Exercise -> Everything in the data except the pictures belongs in your answer, copied exactly.

━━━━━━━━

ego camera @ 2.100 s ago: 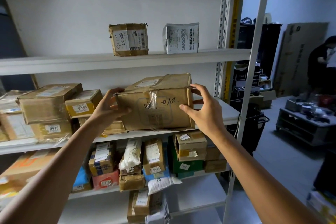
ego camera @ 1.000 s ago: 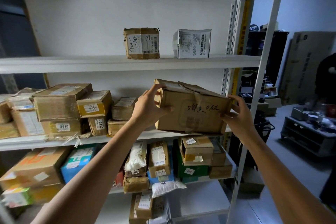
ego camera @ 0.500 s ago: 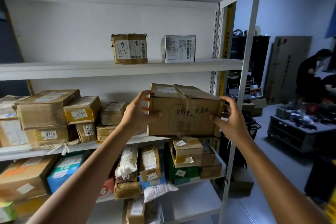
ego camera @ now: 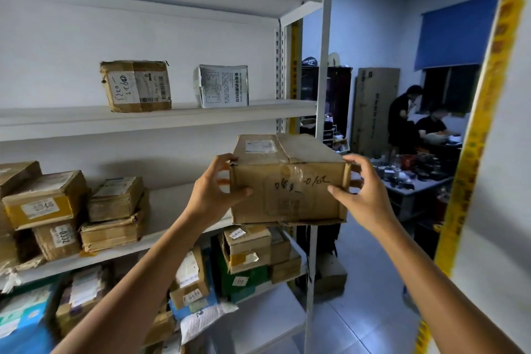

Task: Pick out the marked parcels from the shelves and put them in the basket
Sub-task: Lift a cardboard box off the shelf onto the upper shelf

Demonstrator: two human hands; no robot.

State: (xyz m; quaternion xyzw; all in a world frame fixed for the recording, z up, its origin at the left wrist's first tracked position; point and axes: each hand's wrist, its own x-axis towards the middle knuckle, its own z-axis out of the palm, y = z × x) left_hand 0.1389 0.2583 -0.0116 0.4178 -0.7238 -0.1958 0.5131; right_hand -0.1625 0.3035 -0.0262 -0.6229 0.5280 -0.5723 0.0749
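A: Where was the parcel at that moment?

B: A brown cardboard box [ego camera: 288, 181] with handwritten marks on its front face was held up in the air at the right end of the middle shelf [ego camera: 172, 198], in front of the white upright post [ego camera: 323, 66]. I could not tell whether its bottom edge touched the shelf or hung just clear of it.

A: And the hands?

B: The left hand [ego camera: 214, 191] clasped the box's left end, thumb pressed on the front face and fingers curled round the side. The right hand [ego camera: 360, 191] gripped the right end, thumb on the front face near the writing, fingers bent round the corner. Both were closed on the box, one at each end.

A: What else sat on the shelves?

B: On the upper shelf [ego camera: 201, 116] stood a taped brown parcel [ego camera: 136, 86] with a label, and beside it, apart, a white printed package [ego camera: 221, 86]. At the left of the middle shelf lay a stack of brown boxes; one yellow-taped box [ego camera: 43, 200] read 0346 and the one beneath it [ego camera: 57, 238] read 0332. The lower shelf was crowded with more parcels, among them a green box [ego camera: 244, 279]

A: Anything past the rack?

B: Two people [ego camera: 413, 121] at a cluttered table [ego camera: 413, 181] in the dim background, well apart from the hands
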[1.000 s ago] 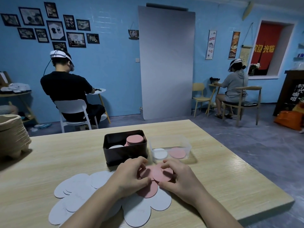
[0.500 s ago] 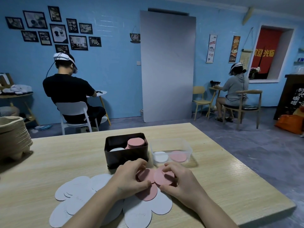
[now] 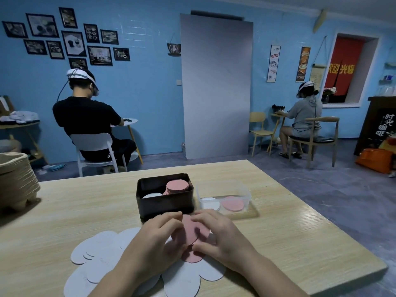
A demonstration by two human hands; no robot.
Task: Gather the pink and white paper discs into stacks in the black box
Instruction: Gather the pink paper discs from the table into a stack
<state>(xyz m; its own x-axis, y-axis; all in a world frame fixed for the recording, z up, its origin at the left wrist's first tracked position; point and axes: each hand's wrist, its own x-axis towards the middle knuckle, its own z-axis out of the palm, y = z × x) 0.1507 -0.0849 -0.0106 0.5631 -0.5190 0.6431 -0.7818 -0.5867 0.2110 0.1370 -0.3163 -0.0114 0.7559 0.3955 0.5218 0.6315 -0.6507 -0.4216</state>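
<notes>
Since the left hand point(image 3: 158, 239) and right hand point(image 3: 222, 236) have now pinched the pink discs point(image 3: 190, 230) together, tipped up off the table point(image 3: 300, 232) just before the black box point(image 3: 165, 204), stacking them inside looks next.

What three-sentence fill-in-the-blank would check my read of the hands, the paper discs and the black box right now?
The left hand and the right hand together grip a bunch of round paper discs whose colour is ____.
In the black rectangular box, the pink disc stack stands ____ than the white disc stack.
The clear plastic tub sits on the light wooden table at the black box's ____ side.
Missing words: pink; taller; right.
</notes>
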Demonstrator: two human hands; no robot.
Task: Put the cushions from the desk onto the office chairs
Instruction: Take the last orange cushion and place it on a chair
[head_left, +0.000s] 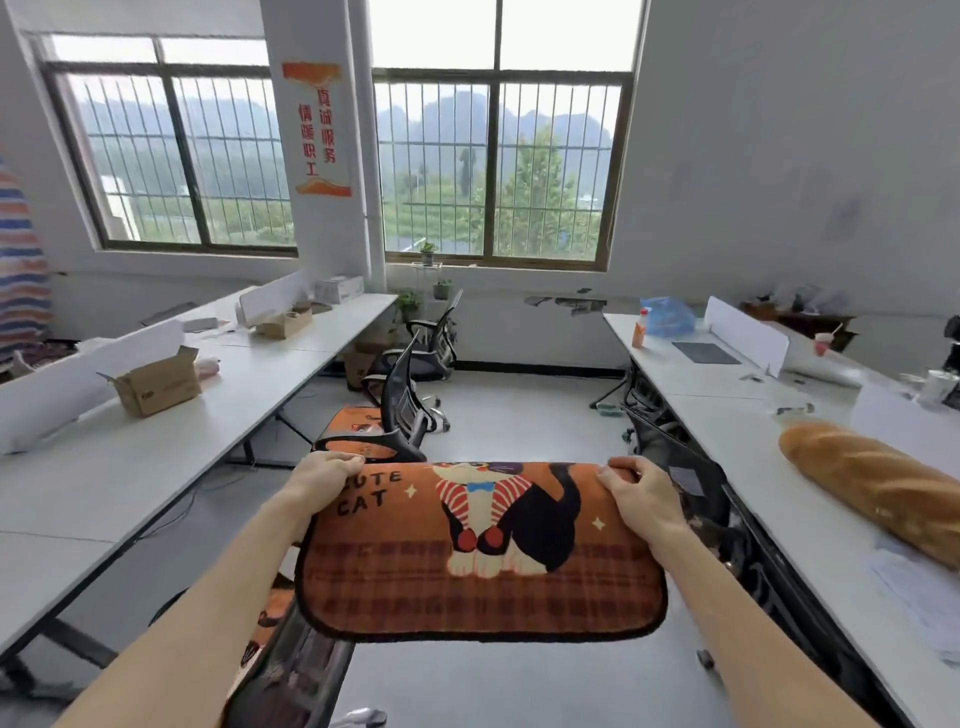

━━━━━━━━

Task output ->
ego camera @ 2.100 s ago: 
ego camera @ 1.000 s ago: 
ego camera @ 0.500 s ago: 
ego camera @ now: 

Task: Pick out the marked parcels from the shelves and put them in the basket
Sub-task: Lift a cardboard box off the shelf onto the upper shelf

Demonstrator: two human hands; no robot.

State: (xyz m; quaternion xyzw; all in a world frame fixed for the recording, z up, its origin at the left wrist's first tracked position; point and axes: each hand's wrist, its own x-axis towards the middle knuckle, its own z-axis out of the palm, y = z × x) left_hand 0.1389 0.2583 -0.0116 0.4178 -0.7238 -0.1958 0.5131; right_hand -0.1625 0.3035 -0.0262 -0.6229 0.5280 -0.5723 0.0749
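A: Where was the parcel at that moment?

B: A brown cardboard box [ego camera: 288, 181] with handwritten marks on its front face was held up in the air at the right end of the middle shelf [ego camera: 172, 198], in front of the white upright post [ego camera: 323, 66]. I could not tell whether its bottom edge touched the shelf or hung just clear of it.

A: And the hands?

B: The left hand [ego camera: 214, 191] clasped the box's left end, thumb pressed on the front face and fingers curled round the side. The right hand [ego camera: 360, 191] gripped the right end, thumb on the front face near the writing, fingers bent round the corner. Both were closed on the box, one at each end.

A: What else sat on the shelves?

B: On the upper shelf [ego camera: 201, 116] stood a taped brown parcel [ego camera: 136, 86] with a label, and beside it, apart, a white printed package [ego camera: 221, 86]. At the left of the middle shelf lay a stack of brown boxes; one yellow-taped box [ego camera: 43, 200] read 0346 and the one beneath it [ego camera: 57, 238] read 0332. The lower shelf was crowded with more parcels, among them a green box [ego camera: 244, 279]

A: Anything past the rack?

B: Two people [ego camera: 413, 121] at a cluttered table [ego camera: 413, 181] in the dim background, well apart from the hands
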[1.000 s ago] 
[0.500 s ago] 
[now] 
A demonstration by two human hands; no robot.
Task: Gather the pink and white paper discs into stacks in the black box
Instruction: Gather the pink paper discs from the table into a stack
<state>(xyz m; its own x-axis, y-axis; all in a world frame fixed for the recording, z up, its origin at the left wrist's first tracked position; point and axes: each hand's wrist, its own x-axis towards the middle knuckle, its own z-axis out of the palm, y = z × x) 0.1507 -0.0849 -0.0106 0.5631 -0.5190 0.6431 -0.7818 -0.5867 0.2110 0.1370 -0.3163 -0.0114 0.7559 0.3955 0.5218 0.6315 -0.6507 -0.4216</state>
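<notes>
Since the left hand point(image 3: 158, 239) and right hand point(image 3: 222, 236) have now pinched the pink discs point(image 3: 190, 230) together, tipped up off the table point(image 3: 300, 232) just before the black box point(image 3: 165, 204), stacking them inside looks next.

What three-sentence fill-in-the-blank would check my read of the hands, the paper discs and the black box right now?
The left hand and the right hand together grip a bunch of round paper discs whose colour is ____.
In the black rectangular box, the pink disc stack stands ____ than the white disc stack.
The clear plastic tub sits on the light wooden table at the black box's ____ side.
Missing words: pink; taller; right.
</notes>
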Demonstrator: two human hands; no robot.
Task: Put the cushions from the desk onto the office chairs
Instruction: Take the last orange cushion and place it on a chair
[head_left, +0.000s] 

The exercise has been carried out in full.